- Task objective
Which lines of the records contain "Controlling"? Collect every one of them.

*** Opening of Excerpted records ***

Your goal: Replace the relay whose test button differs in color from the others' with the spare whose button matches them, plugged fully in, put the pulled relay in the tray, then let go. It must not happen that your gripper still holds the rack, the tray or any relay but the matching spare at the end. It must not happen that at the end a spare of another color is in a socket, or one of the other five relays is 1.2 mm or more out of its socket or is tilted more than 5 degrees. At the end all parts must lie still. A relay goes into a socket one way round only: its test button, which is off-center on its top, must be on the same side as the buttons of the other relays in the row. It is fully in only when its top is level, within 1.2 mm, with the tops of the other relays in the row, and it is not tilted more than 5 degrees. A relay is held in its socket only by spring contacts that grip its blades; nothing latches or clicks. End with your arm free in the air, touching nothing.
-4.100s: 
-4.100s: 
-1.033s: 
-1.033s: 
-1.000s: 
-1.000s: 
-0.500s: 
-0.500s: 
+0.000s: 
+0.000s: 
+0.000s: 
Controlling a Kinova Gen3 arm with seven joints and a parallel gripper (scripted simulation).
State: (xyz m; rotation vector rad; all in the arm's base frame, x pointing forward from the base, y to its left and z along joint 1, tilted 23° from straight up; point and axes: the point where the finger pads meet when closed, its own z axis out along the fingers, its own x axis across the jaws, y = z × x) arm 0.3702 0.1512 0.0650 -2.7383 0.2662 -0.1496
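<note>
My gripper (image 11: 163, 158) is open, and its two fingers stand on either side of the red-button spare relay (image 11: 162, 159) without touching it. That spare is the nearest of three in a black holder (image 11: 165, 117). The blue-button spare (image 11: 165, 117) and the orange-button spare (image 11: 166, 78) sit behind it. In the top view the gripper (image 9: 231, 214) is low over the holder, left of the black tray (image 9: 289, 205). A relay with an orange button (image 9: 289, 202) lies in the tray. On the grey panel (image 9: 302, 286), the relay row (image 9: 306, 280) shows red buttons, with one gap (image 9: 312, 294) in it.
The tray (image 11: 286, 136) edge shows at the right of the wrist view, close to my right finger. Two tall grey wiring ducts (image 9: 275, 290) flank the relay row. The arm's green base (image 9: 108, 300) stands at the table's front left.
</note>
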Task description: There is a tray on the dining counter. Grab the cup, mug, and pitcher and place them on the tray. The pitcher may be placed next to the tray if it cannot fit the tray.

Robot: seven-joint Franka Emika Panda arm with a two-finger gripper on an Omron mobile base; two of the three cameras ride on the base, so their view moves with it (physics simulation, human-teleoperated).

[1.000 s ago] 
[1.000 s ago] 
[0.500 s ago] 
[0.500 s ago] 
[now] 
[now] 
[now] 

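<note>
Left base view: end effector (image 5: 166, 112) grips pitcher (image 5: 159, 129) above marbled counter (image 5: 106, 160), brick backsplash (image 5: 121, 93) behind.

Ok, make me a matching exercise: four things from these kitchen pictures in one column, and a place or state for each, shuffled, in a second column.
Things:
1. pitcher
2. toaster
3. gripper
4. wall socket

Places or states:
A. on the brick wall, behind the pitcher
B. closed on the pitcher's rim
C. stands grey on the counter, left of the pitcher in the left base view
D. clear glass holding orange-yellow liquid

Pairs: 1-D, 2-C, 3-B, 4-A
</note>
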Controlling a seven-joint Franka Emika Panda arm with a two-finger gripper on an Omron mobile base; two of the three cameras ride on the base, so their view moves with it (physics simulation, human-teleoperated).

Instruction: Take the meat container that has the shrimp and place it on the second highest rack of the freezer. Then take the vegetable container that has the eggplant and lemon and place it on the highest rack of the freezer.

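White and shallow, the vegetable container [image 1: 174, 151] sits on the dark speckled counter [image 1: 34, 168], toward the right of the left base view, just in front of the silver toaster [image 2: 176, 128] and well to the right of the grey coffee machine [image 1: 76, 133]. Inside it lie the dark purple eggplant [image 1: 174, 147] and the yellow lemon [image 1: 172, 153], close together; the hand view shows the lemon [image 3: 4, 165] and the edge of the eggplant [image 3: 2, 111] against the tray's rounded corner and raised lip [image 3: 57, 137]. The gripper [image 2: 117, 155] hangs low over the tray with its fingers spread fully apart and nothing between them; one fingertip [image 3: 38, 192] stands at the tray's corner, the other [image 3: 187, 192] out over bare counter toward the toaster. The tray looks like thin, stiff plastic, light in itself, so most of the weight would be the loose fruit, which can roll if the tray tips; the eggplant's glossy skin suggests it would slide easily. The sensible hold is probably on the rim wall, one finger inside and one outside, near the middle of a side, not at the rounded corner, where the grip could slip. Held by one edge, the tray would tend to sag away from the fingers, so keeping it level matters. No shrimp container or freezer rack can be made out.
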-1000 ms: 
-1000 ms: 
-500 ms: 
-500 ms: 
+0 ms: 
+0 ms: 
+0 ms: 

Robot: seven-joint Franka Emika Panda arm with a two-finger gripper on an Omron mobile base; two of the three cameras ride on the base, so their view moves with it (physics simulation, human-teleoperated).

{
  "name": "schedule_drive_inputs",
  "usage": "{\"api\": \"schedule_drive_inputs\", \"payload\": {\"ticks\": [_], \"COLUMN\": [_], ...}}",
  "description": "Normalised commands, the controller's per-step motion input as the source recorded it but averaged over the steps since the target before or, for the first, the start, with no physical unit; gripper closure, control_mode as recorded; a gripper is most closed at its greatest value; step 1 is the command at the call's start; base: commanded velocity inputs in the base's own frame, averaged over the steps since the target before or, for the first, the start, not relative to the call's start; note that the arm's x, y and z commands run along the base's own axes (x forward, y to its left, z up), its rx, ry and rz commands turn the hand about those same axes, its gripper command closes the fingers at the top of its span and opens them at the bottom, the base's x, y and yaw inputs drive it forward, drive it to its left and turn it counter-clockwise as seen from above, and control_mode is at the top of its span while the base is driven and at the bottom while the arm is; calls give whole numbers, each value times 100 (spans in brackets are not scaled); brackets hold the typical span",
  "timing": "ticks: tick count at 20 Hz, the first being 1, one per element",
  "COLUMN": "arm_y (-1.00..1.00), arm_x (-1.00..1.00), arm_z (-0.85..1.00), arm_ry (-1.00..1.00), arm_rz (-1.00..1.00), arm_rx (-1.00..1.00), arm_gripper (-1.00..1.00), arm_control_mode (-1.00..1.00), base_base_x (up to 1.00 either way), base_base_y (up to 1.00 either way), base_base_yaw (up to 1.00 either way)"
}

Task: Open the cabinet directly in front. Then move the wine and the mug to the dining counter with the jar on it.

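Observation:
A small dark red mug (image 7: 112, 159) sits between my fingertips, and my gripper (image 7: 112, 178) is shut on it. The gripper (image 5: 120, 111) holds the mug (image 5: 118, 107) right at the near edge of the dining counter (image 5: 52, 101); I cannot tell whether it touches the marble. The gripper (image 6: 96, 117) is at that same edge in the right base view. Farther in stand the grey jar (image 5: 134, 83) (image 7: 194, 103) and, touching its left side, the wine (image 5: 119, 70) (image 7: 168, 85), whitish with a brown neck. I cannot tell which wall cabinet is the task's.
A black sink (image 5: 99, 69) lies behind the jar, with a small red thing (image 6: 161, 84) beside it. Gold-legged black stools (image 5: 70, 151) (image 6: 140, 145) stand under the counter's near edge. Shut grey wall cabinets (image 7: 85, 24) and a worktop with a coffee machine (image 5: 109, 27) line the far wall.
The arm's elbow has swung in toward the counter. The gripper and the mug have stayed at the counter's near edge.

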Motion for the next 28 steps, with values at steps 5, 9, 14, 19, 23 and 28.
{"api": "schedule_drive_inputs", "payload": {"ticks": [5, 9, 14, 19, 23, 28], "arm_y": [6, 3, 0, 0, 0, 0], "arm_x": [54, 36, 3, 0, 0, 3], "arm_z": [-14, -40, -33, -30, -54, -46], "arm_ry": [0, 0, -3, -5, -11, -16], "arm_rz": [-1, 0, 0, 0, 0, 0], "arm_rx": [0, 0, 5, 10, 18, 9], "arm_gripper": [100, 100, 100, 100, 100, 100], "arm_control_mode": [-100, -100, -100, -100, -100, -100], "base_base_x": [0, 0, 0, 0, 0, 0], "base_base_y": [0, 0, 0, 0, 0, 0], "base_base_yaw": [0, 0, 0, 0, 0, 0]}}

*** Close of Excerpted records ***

- Written solution
Controlling a Kinova Gen3 arm with seven joints and a parallel gripper (scripted simulation).
Controlling a seven-joint Franka Emika Panda arm with a two-finger gripper on an Omron mobile base; two of the three cameras ride on the base, so their view moves with it (physics simulation, human-teleoperated).

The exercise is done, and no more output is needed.